我已与数据库连接,我想进行一次密码查询,该查询将给我提供低于平均价格的价格。
The first thing, I think it is good do to is to make a cypher query for the average price and then to use if(else) statements in python in order to differentiate between cheap and expensive. 首先,我认为这样做的好处是对平均价格进行密码查询,然后在python中使用if(else)语句来区分便宜还是昂贵。
def cheap(self):
query = '''
MATCH (p:Price)-[:COSTS]-(s:Service)
WITH avg(toFloat(p.monthly)) as {Average}, p.currency as {Currency}, s.service_name as {Service}
Return Average,Currency, Service
'''
return cheap = graph.run(query, average= self.Average, currency= self.Currency, service_name=self.Service )

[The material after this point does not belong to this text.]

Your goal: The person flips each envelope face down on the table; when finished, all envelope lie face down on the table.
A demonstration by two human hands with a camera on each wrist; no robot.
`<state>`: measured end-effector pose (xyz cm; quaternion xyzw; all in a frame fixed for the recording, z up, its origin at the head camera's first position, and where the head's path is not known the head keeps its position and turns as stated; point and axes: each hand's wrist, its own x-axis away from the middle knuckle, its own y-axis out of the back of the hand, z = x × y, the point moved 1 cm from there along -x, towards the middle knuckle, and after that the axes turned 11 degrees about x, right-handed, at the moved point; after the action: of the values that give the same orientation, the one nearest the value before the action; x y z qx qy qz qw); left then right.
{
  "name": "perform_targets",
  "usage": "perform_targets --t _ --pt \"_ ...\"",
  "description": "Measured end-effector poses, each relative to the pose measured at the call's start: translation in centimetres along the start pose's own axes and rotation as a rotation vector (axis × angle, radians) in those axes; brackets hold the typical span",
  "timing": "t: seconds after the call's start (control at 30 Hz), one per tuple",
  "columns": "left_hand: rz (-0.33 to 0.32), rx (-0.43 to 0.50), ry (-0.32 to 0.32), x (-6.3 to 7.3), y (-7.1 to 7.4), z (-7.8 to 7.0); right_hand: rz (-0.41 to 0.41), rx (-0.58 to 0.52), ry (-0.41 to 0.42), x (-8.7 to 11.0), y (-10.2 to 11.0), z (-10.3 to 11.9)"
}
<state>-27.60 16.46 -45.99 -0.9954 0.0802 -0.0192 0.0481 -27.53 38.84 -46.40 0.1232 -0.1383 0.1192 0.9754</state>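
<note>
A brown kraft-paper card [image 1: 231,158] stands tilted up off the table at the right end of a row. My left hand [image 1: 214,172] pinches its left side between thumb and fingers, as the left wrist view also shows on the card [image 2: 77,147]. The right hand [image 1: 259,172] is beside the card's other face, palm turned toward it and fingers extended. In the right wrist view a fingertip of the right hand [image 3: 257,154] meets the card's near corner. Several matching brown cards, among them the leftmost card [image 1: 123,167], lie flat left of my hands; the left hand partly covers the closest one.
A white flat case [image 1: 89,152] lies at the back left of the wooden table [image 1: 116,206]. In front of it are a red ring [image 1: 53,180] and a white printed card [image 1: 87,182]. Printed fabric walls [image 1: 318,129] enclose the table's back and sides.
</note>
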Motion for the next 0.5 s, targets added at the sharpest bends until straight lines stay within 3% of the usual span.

This python code is showing nothing. 此python代码未显示任何内容。 Does anyone have any idea on how to proceed??
有人对如何进行有任何想法吗?
One issue is that assignment in python doesn't return anything, so 一个问题是python中的赋值不返回任何内容,因此
return cheap = ...
will always return None
. 将始终返回
None
。 Try return graph.run(...)
instead. 尝试
return graph.run(...)
。
Also, the WITH
statement in cypher is used to alias variables, not to filter them. 此外,cypher中的
WITH
语句用于别名变量,而不是对其进行过滤。 Your cipher query should filter in a WHERE
clause instead: 您的密码查询应改为在
WHERE
子句中进行过滤:
MATCH (p:Price)-[:COSTS]-(s:Service)
WITH avg(toFloat(p.monthly)) AS Average, p.currency AS Currency, s.service_name AS Service
WHERE Average = {Average}, Currency = {Currency}, Service = {Service}
RETURN Average,Currency, Service
Hopefully this helps! 希望这会有所帮助!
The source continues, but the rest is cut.